Leapfrog Progress for S.C.? Focus on Innovation/Digital
For hundreds of years, we in Western society have thought about things with a lineal and increment mind set. Progress – in society, commerce, science, engineering, etc., – was believed to be something that happens sequentially, usually slowly, with one step leading to another. This mindset is embedded in how we think about things and express ourselves “steady as she goes… one step at a time… the tortoise wins the race, etc.”
Yes, there have always been breakthroughs that brought big change but they were rare and it usually took years for the effect of the breakthrough to have a widespread impact throughout the general population. But digital innovation has now changed everything.

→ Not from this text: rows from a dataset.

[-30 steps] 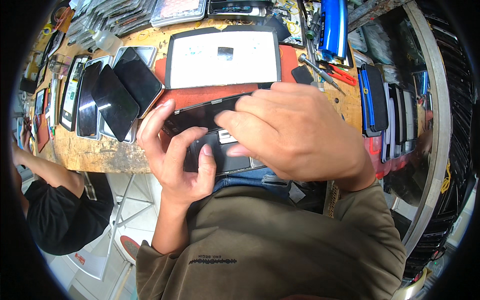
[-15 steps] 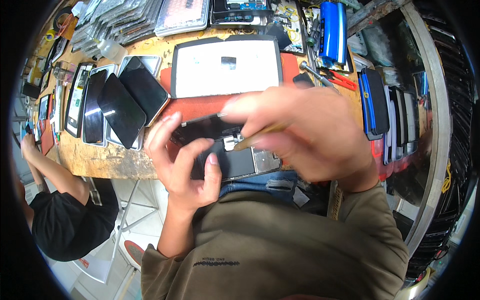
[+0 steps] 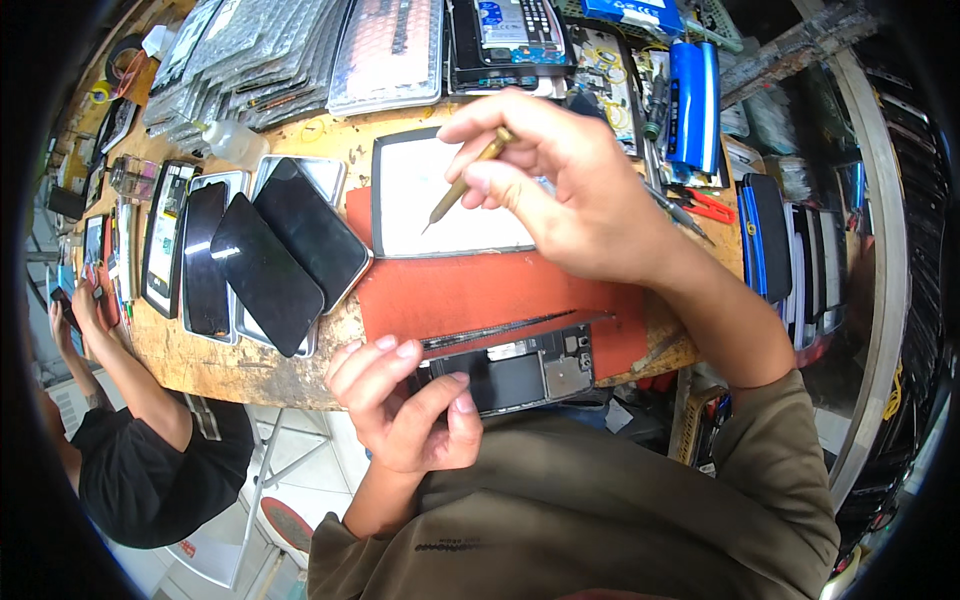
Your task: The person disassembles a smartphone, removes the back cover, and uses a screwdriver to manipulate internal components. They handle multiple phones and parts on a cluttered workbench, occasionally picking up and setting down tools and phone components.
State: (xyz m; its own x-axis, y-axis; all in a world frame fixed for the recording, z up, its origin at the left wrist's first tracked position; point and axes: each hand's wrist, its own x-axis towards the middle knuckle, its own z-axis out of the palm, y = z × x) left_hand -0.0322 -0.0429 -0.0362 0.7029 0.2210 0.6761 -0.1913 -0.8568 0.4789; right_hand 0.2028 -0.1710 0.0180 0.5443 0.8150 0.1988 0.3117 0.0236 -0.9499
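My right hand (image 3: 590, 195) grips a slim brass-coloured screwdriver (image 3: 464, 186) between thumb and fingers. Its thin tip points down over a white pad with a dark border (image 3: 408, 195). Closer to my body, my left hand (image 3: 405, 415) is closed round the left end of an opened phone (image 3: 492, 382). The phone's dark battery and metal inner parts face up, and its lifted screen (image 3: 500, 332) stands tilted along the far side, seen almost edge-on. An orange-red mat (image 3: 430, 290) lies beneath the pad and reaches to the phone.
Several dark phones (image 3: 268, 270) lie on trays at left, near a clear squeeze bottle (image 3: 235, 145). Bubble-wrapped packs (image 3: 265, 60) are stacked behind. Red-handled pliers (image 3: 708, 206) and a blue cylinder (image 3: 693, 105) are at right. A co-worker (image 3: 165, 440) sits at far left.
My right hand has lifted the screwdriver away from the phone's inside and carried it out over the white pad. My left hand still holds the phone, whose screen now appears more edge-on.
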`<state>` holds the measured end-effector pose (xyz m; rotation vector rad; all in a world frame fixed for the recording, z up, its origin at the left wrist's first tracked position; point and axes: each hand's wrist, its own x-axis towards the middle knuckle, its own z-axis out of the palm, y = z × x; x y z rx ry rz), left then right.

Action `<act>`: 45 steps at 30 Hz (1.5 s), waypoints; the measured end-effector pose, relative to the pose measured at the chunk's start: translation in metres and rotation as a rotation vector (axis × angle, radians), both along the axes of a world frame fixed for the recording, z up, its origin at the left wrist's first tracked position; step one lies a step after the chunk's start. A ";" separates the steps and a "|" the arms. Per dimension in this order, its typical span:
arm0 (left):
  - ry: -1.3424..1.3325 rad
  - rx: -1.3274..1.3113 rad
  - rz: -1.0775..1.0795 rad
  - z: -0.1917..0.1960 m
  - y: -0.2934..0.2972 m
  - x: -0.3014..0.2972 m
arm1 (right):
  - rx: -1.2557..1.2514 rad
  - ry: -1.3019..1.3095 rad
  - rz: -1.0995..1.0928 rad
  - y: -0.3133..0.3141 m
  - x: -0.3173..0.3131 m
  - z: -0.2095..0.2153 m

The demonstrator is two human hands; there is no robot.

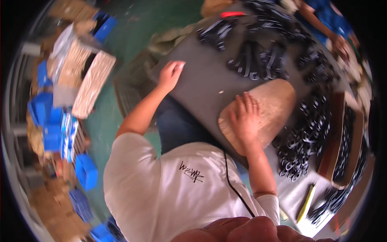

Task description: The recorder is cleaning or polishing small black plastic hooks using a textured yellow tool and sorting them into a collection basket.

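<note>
My right hand point(246, 117) lies flat, fingers somewhat apart, on a brown rounded sheet point(278, 103), which looks like cardboard or is wrapped in brown film. That sheet rests on the dark grey tabletop point(201, 84) close to my body. Over the table's left edge is my left hand point(172, 75), its fingers curled together; whether anything small is inside them is hidden. Beyond the brown sheet lie bunches of black, glossy looped parts point(260, 60). Another heap of black hooked or ringed parts point(302, 141) sits to the right of it.
An open cardboard box point(322, 163) holding black parts stands at the right, near a yellow tool-like object point(306, 203). Another person's hand point(339, 43) is at the far right. A red item point(232, 14) lies at the far edge. Blue bins point(86, 171) and cartons point(94, 82) stand leftward.
</note>
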<state>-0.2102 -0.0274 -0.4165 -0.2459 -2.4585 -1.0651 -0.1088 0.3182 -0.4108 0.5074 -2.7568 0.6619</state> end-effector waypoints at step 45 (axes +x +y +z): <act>-0.137 -0.076 -0.137 -0.011 0.200 -0.098 | 0.092 0.056 -0.442 -0.007 -0.008 -0.012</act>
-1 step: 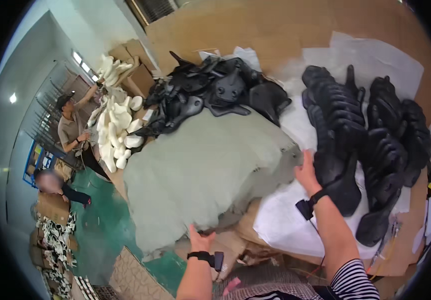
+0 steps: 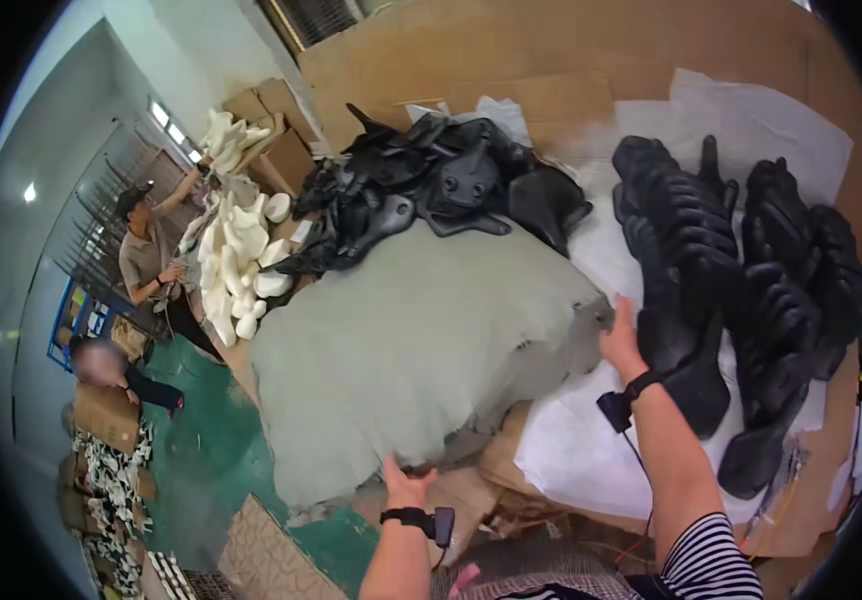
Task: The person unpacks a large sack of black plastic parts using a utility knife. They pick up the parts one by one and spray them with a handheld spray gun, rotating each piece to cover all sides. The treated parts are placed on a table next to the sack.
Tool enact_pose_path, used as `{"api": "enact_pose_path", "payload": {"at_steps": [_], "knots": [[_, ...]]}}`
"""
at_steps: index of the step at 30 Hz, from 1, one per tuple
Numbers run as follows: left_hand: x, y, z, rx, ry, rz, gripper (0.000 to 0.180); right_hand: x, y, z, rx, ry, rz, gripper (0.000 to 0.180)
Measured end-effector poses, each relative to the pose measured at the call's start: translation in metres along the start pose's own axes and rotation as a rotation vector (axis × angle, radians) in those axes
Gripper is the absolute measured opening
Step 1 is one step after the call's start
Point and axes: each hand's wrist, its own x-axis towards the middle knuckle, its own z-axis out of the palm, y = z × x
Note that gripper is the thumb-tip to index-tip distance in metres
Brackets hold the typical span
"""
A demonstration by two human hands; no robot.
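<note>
**Hands on the grey hide, spreading it flat**

Left hand [image 2: 406,487] pinching the near edge of the grey-green hide [image 2: 411,345] at six o'clock, fingers closed on the material. Right hand [image 2: 621,340] laid on the hide's far corner at three o'clock, fingers extended; whether gripping or merely pressing, cannot tell. Hide draped over the cardboard-covered table [image 2: 551,60], near edge hanging off. Black moulded parts [image 2: 431,185] heaped at twelve o'clock, touching the hide; stacked black pieces [image 2: 691,260] on white paper [image 2: 591,460] just beside the right hand. Judged: smoothing or repositioning underway. Next likely needing an even pull from both edges, kept off the stacks.
</note>
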Motion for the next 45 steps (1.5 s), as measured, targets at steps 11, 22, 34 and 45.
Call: {"api": "enact_pose_path", "payload": {"at_steps": [11,22,34,45], "knots": [[0.02,0.004,-0.018,-0.324,0.294,-0.132,0.049,0.021,-0.034,0.007,-0.54,-0.264,0.301,0.025],[0.002,0.078,-0.034,-0.468,0.319,-0.245,0.052,-0.016,-0.116,-0.008,-0.57,-0.223,0.053,0.019],[-0.03,0.232,-0.231,0.017,0.339,0.23,0.033,-0.28,-0.232,-0.098,-0.053,-1.097,-0.033,0.018],[-0.029,0.17,-0.207,0.719,0.746,0.528,0.056,-0.172,-0.223,-0.062,-0.222,-0.932,0.203,0.039]]}}
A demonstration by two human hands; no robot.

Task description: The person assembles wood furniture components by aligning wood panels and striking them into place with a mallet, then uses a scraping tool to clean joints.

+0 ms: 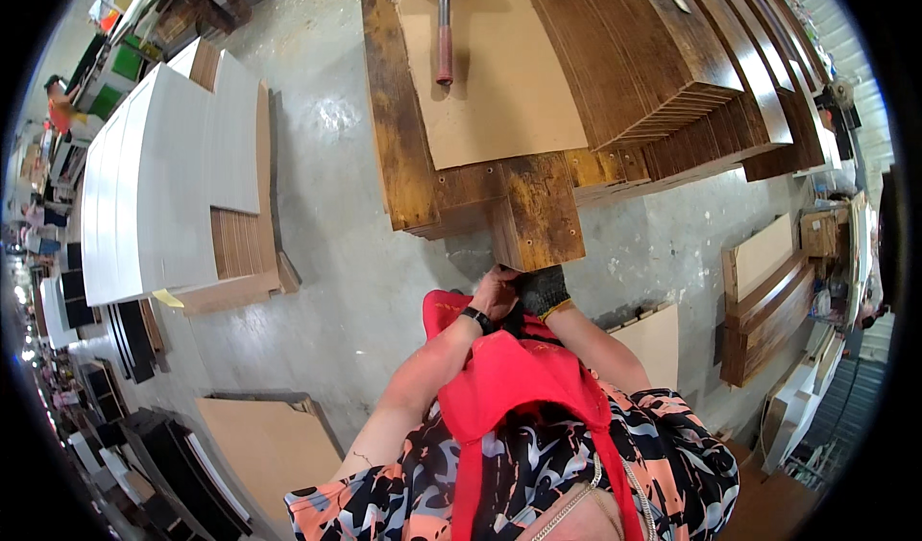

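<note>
My left hand point(494, 292), bare with a dark band at its wrist, is closed close in front of my body. Beside it, my right hand point(544, 291) wears a dark knitted glove with a yellow cuff. The two hands meet just below the near end of a worn brown wooden block point(543, 213), which juts from the workbench. Whatever the left fingers hold is hidden between the hands. The right fingers are mostly hidden too. A red apron point(523, 378) hangs right behind the hands. Farther off, a red mallet point(445, 23) lies on a tan board point(499, 90).
Stacked dark brown panels point(634, 71) fill the bench's right side. White panels point(168, 176) stand in a stack on the left. Flat tan board point(264, 445) lies at lower left, and brown panels point(764, 320) rest on the right. Another person point(62, 107) is far left.
</note>
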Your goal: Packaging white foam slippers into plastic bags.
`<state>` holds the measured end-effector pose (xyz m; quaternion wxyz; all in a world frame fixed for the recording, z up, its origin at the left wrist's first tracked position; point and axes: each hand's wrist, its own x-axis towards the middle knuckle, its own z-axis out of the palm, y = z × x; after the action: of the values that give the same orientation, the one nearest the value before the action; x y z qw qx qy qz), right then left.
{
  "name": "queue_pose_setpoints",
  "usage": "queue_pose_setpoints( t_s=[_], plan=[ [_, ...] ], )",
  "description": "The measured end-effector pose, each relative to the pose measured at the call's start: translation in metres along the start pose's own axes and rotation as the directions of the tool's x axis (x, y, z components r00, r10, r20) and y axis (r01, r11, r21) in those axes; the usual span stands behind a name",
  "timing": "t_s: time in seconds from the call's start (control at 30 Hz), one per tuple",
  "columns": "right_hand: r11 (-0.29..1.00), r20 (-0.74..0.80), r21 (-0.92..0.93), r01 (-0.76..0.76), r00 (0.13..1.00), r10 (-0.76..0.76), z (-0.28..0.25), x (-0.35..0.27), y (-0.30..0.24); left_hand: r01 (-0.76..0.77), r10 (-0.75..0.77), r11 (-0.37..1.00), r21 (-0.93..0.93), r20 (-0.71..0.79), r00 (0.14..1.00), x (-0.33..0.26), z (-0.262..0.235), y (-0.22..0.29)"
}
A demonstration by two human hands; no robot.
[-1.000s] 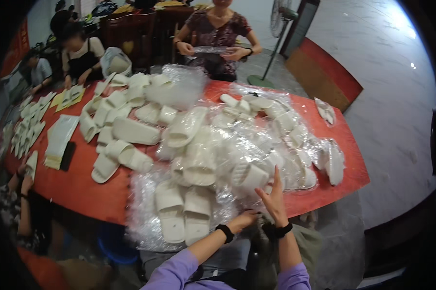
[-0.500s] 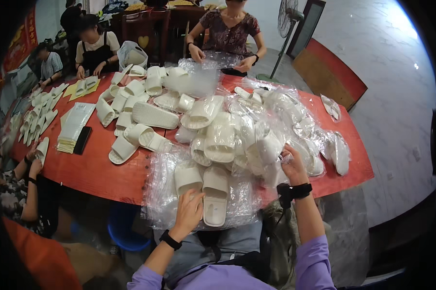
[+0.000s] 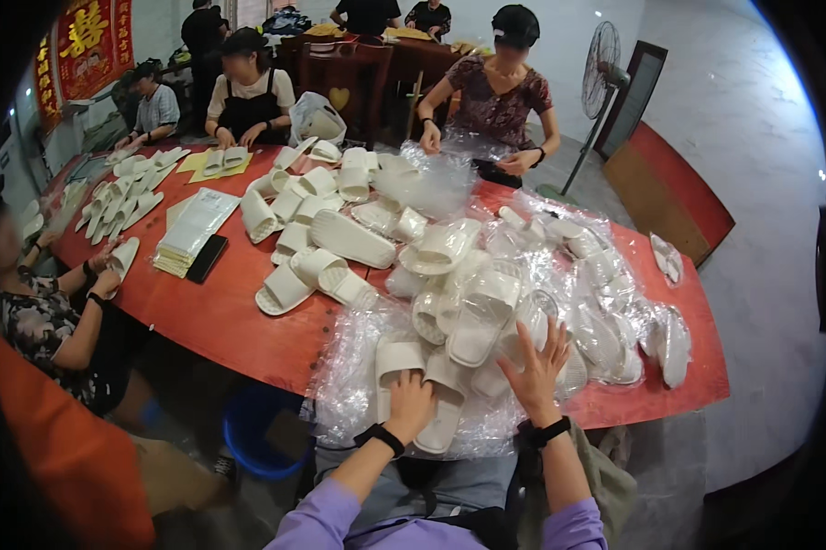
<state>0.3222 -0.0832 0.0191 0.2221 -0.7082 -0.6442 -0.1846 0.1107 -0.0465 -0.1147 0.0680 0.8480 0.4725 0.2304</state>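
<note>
A pair of white slippers lies in front of me on a stack of clear plastic bags (image 3: 349, 403), the left slipper (image 3: 397, 355) beside the right slipper (image 3: 438, 426). My left hand (image 3: 411, 405) is over this pair, its fingers closed at the inner edges of the two straps, fingertips partly hidden. My right hand (image 3: 538, 374) is open with fingers spread, holding nothing. It hovers by the near edge of the pile, close to plastic-wrapped slippers. A bagged slipper pair (image 3: 486, 307) rests on the pile just beyond both hands.
Unwrapped slippers (image 3: 350, 238) heap on the red table (image 3: 220, 344), left of the wrapped ones (image 3: 605, 344). Packets (image 3: 197, 225) and a black flat object (image 3: 207, 259) lie farther left. A blue bin (image 3: 262, 440) stands below the edge. Co-workers sit around the table; one opposite handles plastic (image 3: 449, 179).
My right hand has let go of the bagged slippers and spread its fingers. My left hand has moved farther onto the slipper pair. The whole view has swung left.
</note>
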Motion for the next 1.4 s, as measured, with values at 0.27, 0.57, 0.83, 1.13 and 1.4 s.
queue_pose_setpoints(
  t_s=[0.27, 0.57, 0.83, 1.13, 1.4],
  plan=[
    [0.949, 0.118, 0.307, -0.076, 0.992, 0.042, 0.025, -0.045, 0.01, 0.045, -0.058, 0.96, -0.275, -0.041, 0.997, 0.015, -0.002, -0.001],
    [0.915, 0.221, 0.337, -0.223, 0.963, 0.154, 0.06, -0.074, 0.023, -0.092, 0.091, 0.996, -0.018, -0.024, 0.996, 0.018, -0.054, 0.013],
    [0.952, 0.218, 0.171, -0.253, 0.952, 0.213, 0.055, -0.075, 0.023, -0.126, 0.137, 0.989, 0.082, -0.139, 0.981, 0.011, -0.183, -0.087],
    [0.955, 0.28, 0.187, -0.23, 0.944, 0.173, 0.028, -0.061, 0.0, 0.027, 0.059, 0.935, 0.353, -0.232, 0.971, 0.033, -0.189, -0.243],
    [0.919, 0.349, 0.232, -0.318, 0.909, 0.226, 0.014, -0.051, -0.033, -0.217, 0.208, 0.947, -0.239, -0.059, 0.976, -0.012, -0.147, -0.038]
  ],
)
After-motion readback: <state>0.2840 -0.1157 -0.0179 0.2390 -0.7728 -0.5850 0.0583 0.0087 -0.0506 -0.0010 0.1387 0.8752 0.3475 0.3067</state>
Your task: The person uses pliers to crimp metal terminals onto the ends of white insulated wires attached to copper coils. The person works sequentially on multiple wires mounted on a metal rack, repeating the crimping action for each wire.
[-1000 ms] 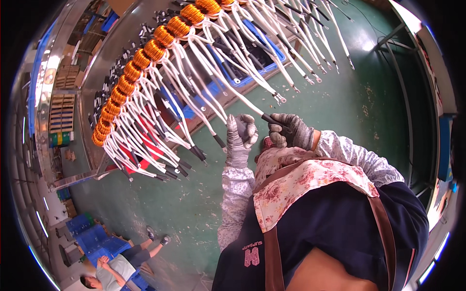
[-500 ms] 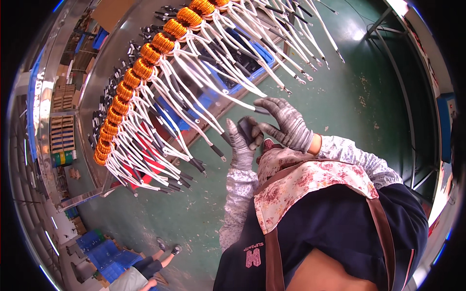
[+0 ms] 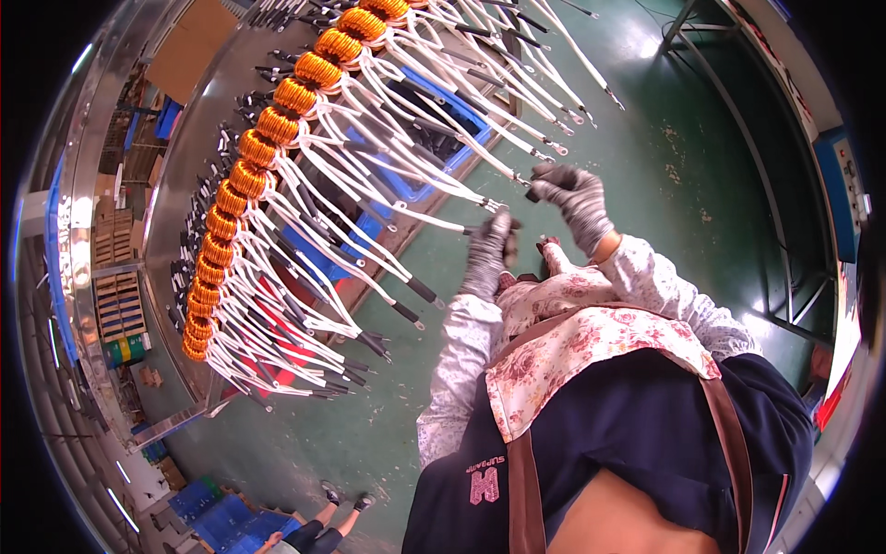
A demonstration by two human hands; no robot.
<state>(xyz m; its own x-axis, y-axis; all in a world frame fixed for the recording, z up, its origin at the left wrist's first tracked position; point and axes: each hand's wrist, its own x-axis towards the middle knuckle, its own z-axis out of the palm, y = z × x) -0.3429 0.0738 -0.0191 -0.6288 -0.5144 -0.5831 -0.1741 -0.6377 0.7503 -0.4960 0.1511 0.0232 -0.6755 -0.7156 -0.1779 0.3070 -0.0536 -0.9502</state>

A few examples:
Adoption: When electricity was first harnessed in 1873, it took 46 years for it to reach 25% of the U.S. population. The first television was invented in 1926 and it took 26 years to reach this 25% mark. The first mobile phones hit the market in 1983 and only 13 years later 25% of us had one. Invented in 1991, it took the internet only 8 years to reach 25% of the U.S. population.
Nature of Business: Consider this – the largest transportation company in the world, Uber, has no cars or trucks. The largest accommodations company in the world, Airbnb, owns no hotels or motels. The largest photography company, Instagram, sells no cameras or related products. The largest US retailer, Amazon, has no stores. The largest media content company in the world, Facebook, produces no content.
Companies Growth: Uber began in 2009 and in five years their valuation of $66 billion was greater than General Motors, Ford or Honda. Airbnb began in 2008 and has a $31 billion valuation, greater than Hyatt or Inter-Continental Hotels. Instagram started in 2010 has a $37 billion valuation and Kodak is now bankrupt. Facebook began in 2004 and its current valuation is $430 billion. And the ‘old digital company’ Amazon started in 1994 and is now worth $959 billion and Walmart’s valuation is $78 billion.
OK, you say, but what do all these “gee whiz” numbers have to do with us in South Carolina?
The answer is a lot. Because just as a society can make leapfrog jumps in its adoption of technology and digital companies can make leapfrog jumps in terms of size and value – so too can a country (or state) make leapfrog jumps by focusing on digital technology.
One example: Estonia.
When the Berlin Wall came down in 1989 and the counties of Eastern Europe were freed, this tiny country of 1.3 million people in northeast Europe (just south of Finland and west of Russia) was a dull, gray country with its backwater economy in shambles and a very bleak future. But Estonia was different from its other Eastern European neighbors – they had innovative, committed leadership that convinced the people of the country to focus relentlessly on digital technology.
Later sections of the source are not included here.